▶ **Task to carry out**
Only the lines from the one containing "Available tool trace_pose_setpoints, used" through the one containing "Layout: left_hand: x" should be printed, exactly as they appear below, with both ends included.

▶ **Dataset excerpt**
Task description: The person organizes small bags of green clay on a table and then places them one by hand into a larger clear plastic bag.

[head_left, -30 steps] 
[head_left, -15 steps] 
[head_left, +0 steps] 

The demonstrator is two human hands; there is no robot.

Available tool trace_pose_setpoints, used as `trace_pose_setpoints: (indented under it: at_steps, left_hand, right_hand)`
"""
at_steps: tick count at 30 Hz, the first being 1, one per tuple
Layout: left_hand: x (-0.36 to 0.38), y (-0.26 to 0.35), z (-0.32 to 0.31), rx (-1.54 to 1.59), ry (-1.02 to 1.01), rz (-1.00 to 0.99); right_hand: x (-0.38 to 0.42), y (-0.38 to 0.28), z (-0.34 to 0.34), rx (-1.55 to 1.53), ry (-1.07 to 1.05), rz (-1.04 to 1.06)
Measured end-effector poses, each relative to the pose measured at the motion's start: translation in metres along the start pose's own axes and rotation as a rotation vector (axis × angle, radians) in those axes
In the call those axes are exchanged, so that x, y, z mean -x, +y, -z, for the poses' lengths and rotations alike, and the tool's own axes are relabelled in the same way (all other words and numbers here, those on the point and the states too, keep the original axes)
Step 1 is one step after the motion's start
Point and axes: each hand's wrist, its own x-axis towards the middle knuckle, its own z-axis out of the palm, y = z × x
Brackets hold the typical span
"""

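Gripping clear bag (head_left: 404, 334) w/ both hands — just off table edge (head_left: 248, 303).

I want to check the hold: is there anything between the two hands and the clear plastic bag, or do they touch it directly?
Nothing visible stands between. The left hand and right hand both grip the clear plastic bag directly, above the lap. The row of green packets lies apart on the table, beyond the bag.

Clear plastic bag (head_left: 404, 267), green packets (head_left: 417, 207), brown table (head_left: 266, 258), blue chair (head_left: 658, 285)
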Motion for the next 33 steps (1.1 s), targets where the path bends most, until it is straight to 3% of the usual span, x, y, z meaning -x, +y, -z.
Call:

▶ **Output of the task**
Available tool trace_pose_setpoints, used as `trace_pose_setpoints: (indented under it: at_steps, left_hand, right_hand)`
"""
at_steps: tick count at 30 Hz, the first being 1, one per tuple
Layout: left_hand: x (-0.36 to 0.38), y (-0.26 to 0.35), z (-0.32 to 0.31), rx (-1.54 to 1.59), ry (-1.02 to 1.01), rz (-1.00 to 0.99); right_hand: x (-0.38 to 0.42), y (-0.38 to 0.28), z (-0.34 to 0.34), rx (-1.55 to 1.53), ry (-1.07 to 1.05), rz (-1.04 to 1.06)

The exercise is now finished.